== PROMPT ==
Print nothing except the lines of the listing below from the line with "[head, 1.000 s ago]" to the line with "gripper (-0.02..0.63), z", each exactly as written, both ends included.

-- SOURCE RECORDS follows --

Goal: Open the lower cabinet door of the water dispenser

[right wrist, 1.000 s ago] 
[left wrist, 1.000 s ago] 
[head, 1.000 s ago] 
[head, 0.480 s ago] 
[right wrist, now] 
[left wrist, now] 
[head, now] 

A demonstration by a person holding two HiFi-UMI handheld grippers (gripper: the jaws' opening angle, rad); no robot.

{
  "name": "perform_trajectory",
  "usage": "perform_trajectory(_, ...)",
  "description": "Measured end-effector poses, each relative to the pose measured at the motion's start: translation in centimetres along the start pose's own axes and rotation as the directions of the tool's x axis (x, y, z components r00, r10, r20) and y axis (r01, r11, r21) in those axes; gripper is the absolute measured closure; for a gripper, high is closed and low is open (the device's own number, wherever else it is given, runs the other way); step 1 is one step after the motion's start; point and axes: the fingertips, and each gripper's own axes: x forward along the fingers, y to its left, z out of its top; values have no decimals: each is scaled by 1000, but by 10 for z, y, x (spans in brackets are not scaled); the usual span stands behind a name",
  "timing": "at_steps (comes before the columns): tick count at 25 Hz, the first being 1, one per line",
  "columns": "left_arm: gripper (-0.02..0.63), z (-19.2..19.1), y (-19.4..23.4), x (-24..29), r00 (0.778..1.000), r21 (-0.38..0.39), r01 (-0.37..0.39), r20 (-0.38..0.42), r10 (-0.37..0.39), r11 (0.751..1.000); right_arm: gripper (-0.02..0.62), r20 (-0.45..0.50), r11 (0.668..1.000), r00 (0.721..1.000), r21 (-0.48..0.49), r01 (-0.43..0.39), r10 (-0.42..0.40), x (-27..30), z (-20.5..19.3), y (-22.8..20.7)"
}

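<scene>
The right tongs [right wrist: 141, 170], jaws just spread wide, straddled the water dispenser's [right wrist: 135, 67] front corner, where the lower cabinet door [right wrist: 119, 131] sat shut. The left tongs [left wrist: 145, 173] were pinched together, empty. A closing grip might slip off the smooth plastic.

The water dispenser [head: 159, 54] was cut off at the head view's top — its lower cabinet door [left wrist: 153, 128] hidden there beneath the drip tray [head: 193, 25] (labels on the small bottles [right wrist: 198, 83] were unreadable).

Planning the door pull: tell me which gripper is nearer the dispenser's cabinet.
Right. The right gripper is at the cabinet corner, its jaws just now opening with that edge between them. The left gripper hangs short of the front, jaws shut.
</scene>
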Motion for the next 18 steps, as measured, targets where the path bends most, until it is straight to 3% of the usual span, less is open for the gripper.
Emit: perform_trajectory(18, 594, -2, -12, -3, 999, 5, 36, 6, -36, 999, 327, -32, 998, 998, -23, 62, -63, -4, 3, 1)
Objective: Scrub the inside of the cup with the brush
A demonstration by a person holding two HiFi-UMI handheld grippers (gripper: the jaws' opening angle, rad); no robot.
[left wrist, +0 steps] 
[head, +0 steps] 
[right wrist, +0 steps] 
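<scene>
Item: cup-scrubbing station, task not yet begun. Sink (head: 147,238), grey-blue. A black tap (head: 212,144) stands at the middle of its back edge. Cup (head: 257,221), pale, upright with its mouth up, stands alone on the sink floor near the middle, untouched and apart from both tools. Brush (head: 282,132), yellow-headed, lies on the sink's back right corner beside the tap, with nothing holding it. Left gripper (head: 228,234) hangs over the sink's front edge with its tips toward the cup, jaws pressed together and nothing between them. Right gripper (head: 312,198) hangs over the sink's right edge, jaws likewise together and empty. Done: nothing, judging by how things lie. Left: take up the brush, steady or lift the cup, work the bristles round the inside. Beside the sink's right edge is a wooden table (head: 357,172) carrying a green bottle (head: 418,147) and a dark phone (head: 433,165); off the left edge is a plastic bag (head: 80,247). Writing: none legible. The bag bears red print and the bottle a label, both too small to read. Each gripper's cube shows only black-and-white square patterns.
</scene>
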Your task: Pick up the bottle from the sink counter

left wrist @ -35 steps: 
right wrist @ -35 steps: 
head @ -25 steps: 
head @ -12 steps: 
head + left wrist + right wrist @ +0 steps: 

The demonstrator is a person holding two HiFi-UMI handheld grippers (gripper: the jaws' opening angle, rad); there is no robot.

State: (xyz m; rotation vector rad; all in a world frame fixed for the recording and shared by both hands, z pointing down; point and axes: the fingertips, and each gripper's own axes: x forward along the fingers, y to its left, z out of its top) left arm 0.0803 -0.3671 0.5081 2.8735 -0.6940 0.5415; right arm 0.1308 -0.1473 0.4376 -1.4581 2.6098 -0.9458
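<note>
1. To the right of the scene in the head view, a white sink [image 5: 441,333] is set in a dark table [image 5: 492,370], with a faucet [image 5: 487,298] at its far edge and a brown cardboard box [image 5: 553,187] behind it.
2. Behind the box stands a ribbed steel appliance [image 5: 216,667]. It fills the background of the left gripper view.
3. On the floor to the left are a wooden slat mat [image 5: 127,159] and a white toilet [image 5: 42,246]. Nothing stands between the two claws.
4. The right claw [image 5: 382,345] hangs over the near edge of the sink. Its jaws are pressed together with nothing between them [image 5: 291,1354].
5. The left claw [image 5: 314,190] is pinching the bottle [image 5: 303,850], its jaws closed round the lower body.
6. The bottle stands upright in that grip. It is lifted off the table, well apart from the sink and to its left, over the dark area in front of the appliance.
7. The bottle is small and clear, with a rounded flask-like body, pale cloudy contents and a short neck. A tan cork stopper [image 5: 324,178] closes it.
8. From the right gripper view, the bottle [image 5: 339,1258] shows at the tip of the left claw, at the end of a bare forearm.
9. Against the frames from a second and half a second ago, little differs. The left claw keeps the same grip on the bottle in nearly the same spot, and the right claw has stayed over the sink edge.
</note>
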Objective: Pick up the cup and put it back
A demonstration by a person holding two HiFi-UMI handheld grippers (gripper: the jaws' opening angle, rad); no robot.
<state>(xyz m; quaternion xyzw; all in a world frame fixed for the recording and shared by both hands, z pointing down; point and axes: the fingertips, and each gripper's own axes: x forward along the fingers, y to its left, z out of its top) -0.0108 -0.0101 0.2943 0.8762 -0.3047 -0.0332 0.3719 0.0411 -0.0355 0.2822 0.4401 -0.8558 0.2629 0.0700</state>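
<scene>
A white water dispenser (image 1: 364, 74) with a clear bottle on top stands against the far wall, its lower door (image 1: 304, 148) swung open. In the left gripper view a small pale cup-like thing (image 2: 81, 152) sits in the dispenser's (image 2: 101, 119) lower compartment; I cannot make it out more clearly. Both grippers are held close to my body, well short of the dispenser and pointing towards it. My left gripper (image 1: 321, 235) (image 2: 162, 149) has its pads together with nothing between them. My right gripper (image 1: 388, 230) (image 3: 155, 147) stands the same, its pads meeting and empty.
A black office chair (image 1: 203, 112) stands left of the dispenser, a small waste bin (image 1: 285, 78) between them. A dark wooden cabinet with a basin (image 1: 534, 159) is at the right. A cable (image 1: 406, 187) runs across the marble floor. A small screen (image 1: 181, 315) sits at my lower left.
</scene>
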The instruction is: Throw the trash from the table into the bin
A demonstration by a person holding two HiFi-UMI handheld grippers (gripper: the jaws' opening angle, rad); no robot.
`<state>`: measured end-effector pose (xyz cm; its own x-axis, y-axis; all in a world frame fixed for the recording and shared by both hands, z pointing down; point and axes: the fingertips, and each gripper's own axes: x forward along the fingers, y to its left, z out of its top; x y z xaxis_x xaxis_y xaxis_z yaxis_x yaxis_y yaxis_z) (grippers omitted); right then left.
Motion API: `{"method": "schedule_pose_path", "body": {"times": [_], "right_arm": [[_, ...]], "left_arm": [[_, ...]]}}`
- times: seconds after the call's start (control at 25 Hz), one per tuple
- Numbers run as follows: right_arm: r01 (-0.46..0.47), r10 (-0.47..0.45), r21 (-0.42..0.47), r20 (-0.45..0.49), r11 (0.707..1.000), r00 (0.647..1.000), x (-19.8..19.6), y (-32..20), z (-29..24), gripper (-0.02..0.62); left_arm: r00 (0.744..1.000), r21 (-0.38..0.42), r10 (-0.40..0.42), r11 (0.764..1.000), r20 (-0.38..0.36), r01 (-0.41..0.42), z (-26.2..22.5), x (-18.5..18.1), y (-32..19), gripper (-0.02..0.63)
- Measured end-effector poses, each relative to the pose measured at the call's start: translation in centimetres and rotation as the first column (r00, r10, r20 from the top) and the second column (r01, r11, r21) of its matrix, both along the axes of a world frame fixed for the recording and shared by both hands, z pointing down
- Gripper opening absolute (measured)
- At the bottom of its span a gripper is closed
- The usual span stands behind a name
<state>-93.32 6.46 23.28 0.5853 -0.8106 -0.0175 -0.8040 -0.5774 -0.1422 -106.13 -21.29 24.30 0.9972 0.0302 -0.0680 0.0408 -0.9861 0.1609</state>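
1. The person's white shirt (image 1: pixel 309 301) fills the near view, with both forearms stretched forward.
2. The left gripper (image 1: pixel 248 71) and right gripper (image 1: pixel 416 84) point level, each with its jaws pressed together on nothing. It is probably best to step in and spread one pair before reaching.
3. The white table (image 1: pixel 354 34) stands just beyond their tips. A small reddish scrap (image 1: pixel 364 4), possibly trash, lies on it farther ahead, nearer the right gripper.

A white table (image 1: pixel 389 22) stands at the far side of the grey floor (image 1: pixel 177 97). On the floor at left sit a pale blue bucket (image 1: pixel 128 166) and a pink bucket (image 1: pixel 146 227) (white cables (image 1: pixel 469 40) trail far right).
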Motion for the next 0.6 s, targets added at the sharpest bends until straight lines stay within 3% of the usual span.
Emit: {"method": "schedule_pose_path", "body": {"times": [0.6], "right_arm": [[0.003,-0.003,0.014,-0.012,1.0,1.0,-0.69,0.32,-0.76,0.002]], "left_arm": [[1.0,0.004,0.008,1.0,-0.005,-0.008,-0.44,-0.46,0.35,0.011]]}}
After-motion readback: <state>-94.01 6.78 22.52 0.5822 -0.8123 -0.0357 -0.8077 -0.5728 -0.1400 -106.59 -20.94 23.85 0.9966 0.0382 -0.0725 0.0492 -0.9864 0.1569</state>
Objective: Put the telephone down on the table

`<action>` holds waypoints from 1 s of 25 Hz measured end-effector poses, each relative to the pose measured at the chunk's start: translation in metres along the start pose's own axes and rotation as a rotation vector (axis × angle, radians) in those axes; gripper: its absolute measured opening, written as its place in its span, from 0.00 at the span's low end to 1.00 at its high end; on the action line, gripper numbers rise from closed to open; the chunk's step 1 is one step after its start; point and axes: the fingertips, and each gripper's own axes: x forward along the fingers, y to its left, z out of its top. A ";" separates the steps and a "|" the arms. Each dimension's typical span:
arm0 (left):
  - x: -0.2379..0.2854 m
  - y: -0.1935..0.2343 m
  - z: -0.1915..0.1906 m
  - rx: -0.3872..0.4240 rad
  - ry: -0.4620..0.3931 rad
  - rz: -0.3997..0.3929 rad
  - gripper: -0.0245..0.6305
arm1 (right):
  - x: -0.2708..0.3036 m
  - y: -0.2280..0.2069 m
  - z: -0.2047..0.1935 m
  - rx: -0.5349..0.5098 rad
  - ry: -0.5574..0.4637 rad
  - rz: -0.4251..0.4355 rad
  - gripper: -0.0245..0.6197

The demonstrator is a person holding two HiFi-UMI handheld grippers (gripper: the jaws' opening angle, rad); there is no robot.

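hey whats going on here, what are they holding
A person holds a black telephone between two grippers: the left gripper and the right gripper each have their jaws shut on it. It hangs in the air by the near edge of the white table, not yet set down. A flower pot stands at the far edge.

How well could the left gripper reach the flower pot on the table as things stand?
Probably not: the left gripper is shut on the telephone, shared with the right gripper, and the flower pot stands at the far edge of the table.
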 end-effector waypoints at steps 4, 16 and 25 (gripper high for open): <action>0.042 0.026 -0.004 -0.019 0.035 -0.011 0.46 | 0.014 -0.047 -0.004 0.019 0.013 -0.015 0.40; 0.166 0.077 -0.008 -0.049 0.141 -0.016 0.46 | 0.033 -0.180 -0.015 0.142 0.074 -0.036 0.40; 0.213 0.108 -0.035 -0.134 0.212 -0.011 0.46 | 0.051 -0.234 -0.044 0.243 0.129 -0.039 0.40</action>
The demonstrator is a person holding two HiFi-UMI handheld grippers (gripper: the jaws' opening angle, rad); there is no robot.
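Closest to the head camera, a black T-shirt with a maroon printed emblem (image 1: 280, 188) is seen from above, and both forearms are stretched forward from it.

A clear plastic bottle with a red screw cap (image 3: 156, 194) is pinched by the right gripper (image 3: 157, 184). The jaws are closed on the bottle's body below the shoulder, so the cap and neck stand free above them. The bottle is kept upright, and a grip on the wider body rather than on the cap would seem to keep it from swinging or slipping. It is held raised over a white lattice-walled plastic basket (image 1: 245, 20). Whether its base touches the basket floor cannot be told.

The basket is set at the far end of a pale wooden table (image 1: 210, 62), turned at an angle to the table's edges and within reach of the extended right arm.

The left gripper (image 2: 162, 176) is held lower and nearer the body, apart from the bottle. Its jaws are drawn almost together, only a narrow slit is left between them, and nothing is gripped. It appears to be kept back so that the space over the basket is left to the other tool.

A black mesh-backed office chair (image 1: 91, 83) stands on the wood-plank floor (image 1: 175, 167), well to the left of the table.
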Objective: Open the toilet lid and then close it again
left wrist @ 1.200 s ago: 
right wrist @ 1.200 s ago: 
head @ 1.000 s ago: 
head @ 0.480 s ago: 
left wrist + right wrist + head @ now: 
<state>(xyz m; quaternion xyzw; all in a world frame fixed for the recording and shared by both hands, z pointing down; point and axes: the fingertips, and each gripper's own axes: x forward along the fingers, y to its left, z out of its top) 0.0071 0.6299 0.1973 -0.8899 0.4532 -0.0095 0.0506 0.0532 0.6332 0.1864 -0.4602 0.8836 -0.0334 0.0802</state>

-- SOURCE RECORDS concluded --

== EXERCISE ANSWER ==
[head, 1.000 s ago] 
[head, 0.480 s ago] 
[right wrist, now] 
[left wrist, now] 
[head, now] 

A demonstration by a person holding two HiFi-UMI handheld grippers (gripper: the jaws' opening angle, rad); no robot.

{
  "name": "perform_trajectory",
  "usage": "perform_trajectory(_, ...)",
  "description": "Measured end-effector poses, each relative to the pose measured at the motion's start: translation in centimetres along the start pose's own axes and rotation as the directions of the tool's x axis (x, y, z components r00, r10, r20) and y axis (r01, r11, r21) in those axes; gripper is the absolute measured closure; for a gripper, high is closed and low is open (the device's own number, wherever else it is given, runs the other way); step 1 is one step after the motion's start; point and axes: the fingertips, and each gripper's own axes: x forward along the fingers, y to its left, z out of its top; values have no decimals: each is scaled by 1000, but by 10 for z, y, x (spans in brackets are not scaled); the usual span stands behind a name",
  "timing": "at_steps (comes before the columns): tick count at 25 Hz, the first being 1, one per line",
  "columns": "left_arm: gripper (-0.02..0.63), z (-19.2..19.1), y (-19.4..23.4), x (-24..29), r00 (0.778..1.000), r21 (-0.38..0.39), r01 (-0.37..0.39), r20 (-0.38..0.42), r10 (-0.37..0.39), r11 (0.751..1.000); right_arm: gripper (-0.02..0.62), r20 (-0.45..0.50), r11 (0.668..1.000), r00 (0.721..1.000), r21 (-0.48..0.49), r01 (-0.43..0.39), r10 (-0.42..0.40), x (-27..30), z (-20.5..19.3), y (-22.8..20.7)"

What the answer needed to say has been said.